Conditional Probability - Summer of Stats

(or “Why Do My Pipes Keep Bursting?”)

Last week, we covered how we can use probability to determine what is likely to happen.

However, things become much more interesting once you start adding details to help improve your estimate. This is what we are doing when we assess a conditional probability.

What is Conditional Probability?

The core idea behind conditional probability is that certain conditions can make an outcome more (or less) probable.

For example:

You are more likely to crash your car (outcome) IF you are using your cell phone (condition).
You are much less likely to experience a hurricane (outcome) IF you live in the Midwest (condition).
And so on…

Specifying a Conditional Probability

Adding conditions allows us to assess our probability more precisely.

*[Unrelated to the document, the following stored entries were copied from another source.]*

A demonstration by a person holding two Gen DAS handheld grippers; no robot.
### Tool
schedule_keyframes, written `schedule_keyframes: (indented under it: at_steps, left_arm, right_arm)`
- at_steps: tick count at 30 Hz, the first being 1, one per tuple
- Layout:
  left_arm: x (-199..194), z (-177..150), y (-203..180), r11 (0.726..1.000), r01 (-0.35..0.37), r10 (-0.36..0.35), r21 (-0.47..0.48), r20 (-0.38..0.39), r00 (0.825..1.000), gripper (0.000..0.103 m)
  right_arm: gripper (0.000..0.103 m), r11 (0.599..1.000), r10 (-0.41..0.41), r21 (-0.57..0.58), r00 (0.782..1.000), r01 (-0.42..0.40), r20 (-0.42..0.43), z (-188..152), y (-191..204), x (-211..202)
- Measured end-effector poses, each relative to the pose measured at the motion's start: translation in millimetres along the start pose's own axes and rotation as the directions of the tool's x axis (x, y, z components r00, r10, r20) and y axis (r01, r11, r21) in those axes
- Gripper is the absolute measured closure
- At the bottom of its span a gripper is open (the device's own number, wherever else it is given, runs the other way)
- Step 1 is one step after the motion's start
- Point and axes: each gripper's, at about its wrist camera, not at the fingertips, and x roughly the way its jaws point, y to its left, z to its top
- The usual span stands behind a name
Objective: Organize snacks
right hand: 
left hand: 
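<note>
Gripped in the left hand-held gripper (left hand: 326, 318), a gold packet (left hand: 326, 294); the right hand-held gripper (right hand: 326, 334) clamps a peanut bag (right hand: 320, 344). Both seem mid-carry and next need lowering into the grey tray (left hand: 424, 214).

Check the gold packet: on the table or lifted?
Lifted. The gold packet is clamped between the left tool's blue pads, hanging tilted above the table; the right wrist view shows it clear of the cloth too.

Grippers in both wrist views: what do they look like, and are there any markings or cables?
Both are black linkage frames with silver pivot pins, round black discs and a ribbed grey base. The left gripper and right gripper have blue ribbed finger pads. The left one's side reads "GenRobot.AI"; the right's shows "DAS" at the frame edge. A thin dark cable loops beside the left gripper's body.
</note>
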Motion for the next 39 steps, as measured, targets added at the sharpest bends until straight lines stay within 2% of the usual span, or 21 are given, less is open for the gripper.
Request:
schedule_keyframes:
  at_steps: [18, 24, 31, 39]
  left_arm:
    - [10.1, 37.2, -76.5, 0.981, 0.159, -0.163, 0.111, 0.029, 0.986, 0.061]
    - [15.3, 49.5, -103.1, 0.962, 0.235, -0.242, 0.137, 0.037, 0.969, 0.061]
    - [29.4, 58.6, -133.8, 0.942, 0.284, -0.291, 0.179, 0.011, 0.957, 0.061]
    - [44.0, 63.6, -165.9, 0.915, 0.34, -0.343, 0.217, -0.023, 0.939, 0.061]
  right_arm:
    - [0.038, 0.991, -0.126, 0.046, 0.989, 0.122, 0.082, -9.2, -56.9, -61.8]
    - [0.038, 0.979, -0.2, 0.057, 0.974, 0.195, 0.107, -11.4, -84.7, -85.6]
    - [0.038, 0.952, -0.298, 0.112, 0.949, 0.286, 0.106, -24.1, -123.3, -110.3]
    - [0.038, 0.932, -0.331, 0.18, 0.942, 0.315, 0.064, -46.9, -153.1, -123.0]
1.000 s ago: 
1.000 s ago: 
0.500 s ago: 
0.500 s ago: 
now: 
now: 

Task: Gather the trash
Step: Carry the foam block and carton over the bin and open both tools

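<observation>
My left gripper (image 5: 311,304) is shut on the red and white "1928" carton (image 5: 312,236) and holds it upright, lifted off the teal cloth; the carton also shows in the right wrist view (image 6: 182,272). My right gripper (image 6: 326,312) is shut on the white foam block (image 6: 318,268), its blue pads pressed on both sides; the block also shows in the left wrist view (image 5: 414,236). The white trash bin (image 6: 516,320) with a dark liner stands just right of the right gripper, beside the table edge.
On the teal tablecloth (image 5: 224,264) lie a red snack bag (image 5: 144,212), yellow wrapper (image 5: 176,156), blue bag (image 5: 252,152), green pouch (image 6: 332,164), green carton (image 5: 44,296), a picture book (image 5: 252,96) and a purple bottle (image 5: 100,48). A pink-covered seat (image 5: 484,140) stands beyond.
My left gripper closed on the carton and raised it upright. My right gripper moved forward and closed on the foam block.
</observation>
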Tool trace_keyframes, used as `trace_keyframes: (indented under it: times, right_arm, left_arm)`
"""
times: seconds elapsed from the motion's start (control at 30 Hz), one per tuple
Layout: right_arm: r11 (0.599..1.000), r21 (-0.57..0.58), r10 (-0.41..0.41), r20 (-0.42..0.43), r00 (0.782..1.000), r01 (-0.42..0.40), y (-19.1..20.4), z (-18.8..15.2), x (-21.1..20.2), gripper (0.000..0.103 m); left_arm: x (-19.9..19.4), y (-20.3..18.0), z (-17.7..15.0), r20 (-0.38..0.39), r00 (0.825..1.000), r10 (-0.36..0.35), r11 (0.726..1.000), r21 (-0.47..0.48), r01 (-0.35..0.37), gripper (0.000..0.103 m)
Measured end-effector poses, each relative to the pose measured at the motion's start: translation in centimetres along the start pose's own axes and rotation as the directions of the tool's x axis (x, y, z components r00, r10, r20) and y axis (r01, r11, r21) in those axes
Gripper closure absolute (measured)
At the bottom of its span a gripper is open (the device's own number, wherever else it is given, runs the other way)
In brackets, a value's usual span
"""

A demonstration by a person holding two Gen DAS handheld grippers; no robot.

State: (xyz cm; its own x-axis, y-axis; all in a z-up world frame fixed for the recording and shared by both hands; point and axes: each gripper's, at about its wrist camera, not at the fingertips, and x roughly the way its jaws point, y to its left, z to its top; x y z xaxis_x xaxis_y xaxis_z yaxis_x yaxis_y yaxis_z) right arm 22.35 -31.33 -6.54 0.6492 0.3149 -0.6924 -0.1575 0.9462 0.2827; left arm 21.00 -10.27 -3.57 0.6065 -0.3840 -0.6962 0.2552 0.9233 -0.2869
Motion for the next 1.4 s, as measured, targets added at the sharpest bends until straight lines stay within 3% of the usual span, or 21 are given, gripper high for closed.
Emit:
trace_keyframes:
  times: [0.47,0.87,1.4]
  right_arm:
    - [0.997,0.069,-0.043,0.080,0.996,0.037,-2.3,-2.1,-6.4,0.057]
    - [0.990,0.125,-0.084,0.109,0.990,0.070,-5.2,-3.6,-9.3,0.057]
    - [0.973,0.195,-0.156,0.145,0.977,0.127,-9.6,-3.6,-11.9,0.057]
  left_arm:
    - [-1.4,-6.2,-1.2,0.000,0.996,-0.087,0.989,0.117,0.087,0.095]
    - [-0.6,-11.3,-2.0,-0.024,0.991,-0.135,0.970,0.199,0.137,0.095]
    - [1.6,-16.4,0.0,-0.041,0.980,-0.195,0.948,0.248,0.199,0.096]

“The probability of a crash happening, given use of a cell phone while driving, is equal to ______”

We represent this idea using the following notation:

$$ Pr(Crash | Using Cellphone) = …. $$

If we know someone likes to check Instagram on their way to work, this conditional probability would give a better estimate of their true risk of a car crash:

*(based on data from AAA)

The lesson here? For everyone’s sake, please save your Story updates for later!

Conditional Probability in Daily Life

One practical lesson of conditional probability that you can take away is:

If something has failed in the past, pay extra attention to it.

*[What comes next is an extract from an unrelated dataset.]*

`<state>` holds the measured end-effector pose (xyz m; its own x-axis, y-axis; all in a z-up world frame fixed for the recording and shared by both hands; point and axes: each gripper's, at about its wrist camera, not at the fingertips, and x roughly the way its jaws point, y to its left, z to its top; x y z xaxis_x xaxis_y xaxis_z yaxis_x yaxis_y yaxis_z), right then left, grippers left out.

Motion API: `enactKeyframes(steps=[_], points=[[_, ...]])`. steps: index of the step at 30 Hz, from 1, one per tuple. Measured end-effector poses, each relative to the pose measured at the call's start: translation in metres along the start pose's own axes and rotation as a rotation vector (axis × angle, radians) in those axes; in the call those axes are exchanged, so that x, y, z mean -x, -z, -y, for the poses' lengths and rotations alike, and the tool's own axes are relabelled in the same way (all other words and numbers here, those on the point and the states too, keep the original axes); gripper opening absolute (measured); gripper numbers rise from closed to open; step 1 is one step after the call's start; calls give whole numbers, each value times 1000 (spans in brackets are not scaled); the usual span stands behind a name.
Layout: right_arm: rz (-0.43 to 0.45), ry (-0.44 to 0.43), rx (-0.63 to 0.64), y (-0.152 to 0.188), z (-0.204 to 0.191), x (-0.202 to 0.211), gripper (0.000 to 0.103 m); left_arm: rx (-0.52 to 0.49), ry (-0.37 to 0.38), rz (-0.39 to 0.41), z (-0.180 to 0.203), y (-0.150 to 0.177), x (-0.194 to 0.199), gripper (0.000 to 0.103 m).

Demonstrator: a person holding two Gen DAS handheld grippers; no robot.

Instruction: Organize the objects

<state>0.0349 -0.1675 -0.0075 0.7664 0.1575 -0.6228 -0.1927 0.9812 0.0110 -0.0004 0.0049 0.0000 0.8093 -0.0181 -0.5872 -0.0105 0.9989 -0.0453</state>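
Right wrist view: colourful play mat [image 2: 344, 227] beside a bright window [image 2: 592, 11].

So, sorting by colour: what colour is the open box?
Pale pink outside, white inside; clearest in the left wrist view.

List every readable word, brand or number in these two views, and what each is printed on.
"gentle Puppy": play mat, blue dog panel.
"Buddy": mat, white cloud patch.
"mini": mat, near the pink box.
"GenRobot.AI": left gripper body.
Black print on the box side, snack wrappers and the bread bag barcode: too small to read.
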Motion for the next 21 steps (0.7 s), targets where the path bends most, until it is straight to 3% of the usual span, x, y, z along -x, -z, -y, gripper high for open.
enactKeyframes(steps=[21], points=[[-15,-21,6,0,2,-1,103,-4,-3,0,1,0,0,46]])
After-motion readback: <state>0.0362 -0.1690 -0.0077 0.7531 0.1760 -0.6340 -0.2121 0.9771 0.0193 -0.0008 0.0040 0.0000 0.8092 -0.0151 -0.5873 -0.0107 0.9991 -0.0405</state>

Case-in point: Near my house, there is a small (~50 foot) section of road that has been torn up & re-paved a total of FIVE times. The reason is that the water pipes under this road burst repeatedly.

(side note: I like to joke that this is the “best section of road in Cincinnati”, since it’s been patched and re-paved so many times)

Normally, we wouldn’t expect a single section of pipe would break more than once. Pipe breakages (if they were random) should look like this:

But, our experience looks like this:

What’s likely happening here is that this problematic section of pipe has something DIFFERENT about it.

Digging deeper…

We might decide to dig up this section of pipe (again), to figure out what’s going on. Upon inspection, we find that these pipes are not buried as deeply as they should be, which makes this section of pipe much more likely to burst during a cold snap.

Considering this as a conditional probability problem:

$$ P(burst|normal depth) = 0.0001 $$

$$ P(burst|shallow depth) = 0.1 $$

This framing clearly shows us WHY our shallow section of pipe is bursting much more often — the probability is 1000x higher, given its lack of protection from the elements. We now have our explanation for this odd cluster of failures in 1 spot.

Better yet, we also now have a simple model for predicting future issues - just map out the shallow sections of pipe:

Summing Up

Conditional probability tells us it’s probably a good idea to take an extra look when you’ve experienced a problem.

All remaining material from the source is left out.